セリアの事例についてさらに詳しく知りたい方は、

セリアが届ける<Color the days>アイデア創造の場へ」の記事を参考にしてみてください。

エニタイムフィットネス

エニタイムフィットネスは「ヘルシアプレイスをすべての人々へ」という理念のもと、フィットネスジムに対するイメージの刷新を行っています。

 

フィットネスジムというと、「料金が高い」「システムが複雑そう」といったイメージがつきもの。しかし「すべての人々へ」としている通りエニタイムフィットネスでは、「24時間年中無休」「低価格(月会費1万円以下)」「全店利用可能」といった破格のサービスを展開しているのです。これにより、フィットネスジムの敷居を低くすることに成功しています。

 

エニタイムフィットネスの事例についてさらに詳しく知りたい方は、

エニタイムフィットネスが描く、新しいブランド像」の記事を参考にしてみてください。

企業ブランディング成功の秘訣は潜在需要の把捉

上記3つの成功事例から言えることは、企業ブランディングにおいては潜在需要の把捉が重要であるということです。「企業ブランディングの手法」の見出しで紹介した手順に重ねれば、「現状分析」に当たります。

 

キリンビバレッジの事例では、若者の環境問題に対する危機感をうまく捉えています。環境への配慮が重要だと分かっていても、個人で大きな取り組みを行うのは難しいでしょう。。とはいえ、現状に甘んじることも後ろめたい。
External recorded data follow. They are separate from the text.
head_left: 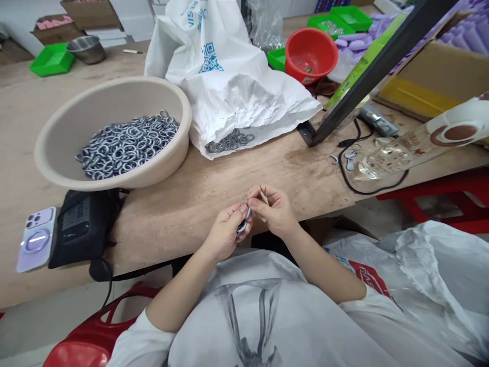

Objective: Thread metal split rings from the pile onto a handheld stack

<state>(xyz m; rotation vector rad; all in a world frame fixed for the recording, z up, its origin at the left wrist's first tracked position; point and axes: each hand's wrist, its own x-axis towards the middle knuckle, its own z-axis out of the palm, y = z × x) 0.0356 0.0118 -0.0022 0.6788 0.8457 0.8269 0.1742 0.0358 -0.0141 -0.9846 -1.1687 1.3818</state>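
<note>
Close to my body, just over the table's front edge, my two hands meet. My left hand (228, 229) is closed on a dark grey ring (243, 224), which shows between thumb and fingers; whether more than one ring is there I cannot tell. My right hand (273, 210) is closed around a small pointed tool (264, 196) with a pale lower end, its tip sticking up past the fingers. The right fingertips touch or nearly touch the ring's upper end. A large beige basin (49, 137) holds a heap of similar grey rings (130, 145).
A white sack (244, 97) with loose rings at its mouth lies behind my hands. A black metal post (355, 81) rises on the right, near a clear bottle (397, 153) and cable. Left are a phone (36, 239) and black pouch (86, 224). A red bowl (311, 51) stands behind.
</note>
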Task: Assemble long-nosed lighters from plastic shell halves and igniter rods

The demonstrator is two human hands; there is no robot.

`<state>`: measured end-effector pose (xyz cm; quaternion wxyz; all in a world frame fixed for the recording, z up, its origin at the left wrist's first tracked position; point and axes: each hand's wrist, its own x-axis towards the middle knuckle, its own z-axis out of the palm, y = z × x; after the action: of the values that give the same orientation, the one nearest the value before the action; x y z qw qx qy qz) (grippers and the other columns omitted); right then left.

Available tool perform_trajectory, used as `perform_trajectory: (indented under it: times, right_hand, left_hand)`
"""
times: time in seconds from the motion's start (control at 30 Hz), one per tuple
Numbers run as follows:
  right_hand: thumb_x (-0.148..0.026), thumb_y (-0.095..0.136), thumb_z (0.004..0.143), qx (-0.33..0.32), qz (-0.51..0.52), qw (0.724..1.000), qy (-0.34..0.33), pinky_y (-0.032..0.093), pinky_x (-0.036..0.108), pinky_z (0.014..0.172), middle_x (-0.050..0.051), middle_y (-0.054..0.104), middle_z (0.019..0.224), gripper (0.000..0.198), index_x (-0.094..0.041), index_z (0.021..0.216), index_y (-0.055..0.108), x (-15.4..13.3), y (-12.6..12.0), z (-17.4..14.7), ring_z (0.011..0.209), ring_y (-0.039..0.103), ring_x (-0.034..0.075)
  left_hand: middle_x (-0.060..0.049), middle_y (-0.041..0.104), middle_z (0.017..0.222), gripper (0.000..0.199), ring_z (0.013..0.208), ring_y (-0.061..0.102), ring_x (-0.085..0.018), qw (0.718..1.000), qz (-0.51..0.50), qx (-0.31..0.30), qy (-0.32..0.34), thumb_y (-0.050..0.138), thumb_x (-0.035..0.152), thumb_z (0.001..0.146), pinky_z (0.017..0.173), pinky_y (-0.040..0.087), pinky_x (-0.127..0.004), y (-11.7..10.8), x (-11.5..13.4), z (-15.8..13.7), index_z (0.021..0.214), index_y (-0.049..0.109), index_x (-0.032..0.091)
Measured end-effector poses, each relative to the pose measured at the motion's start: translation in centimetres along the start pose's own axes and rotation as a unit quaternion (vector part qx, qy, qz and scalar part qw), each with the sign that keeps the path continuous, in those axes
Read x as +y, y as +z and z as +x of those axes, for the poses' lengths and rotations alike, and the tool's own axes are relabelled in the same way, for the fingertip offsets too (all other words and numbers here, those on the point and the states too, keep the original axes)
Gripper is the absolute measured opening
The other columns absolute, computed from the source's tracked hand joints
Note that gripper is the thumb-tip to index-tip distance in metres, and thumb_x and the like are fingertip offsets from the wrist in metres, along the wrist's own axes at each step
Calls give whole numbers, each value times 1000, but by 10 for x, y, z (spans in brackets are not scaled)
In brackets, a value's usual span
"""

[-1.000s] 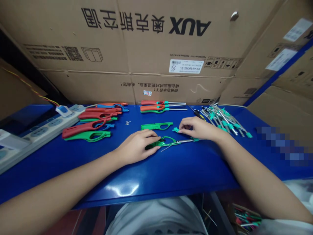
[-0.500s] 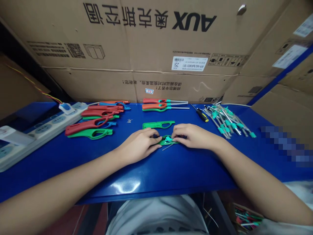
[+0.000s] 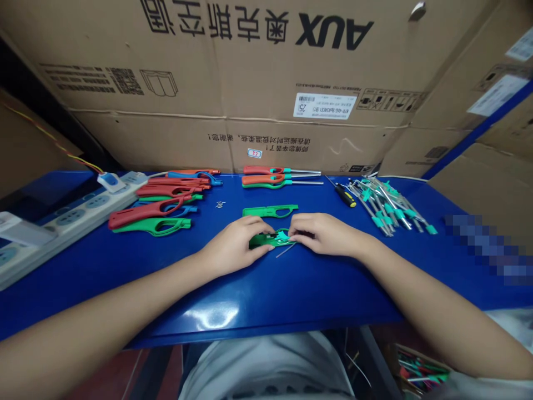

「生茶」シリーズのブランディングは、そのような葛藤にソフトに入り込んでいくものでした。

 

セリアでは「『安さ』は重要だけど、『安っぽい』のはイヤだ」という、いわば「ケチっぽさを表に出しづらい感情」にうまく寄り添っています。またエニタイムフィットネスでも、「フィットネスジムに興味はあるが、敷居が高い」と感じていた多くの人に歓迎されました。

 

企業ブランディングでは、ブランドコンセプトによって企業が実現したい未来を表現します。しかし、どれだけ新しい価値観を打ち出しても、どこかで社会の潜在需要に紐付いていなければ空回りで終わってしまいます。つまり、「実現したい」は「実現してあげたい」という想いに裏づけられている必要があるのです。

まとめ

複雑化するマーケットで優位に立つために、自社を広く認知してもらう必要があります。企業ブランディングはまさに競合他社との差別化を図り、ステークホルダーにブランドコンセプトへの共感を促す活動です。

 

しかし、企業ブランディングではフレームワークを活用した現状分析や浸透度検証のアンケート調査などが必要となるため、ノウハウを持たない企業にとってはハードルが高く感じられるかもしれません。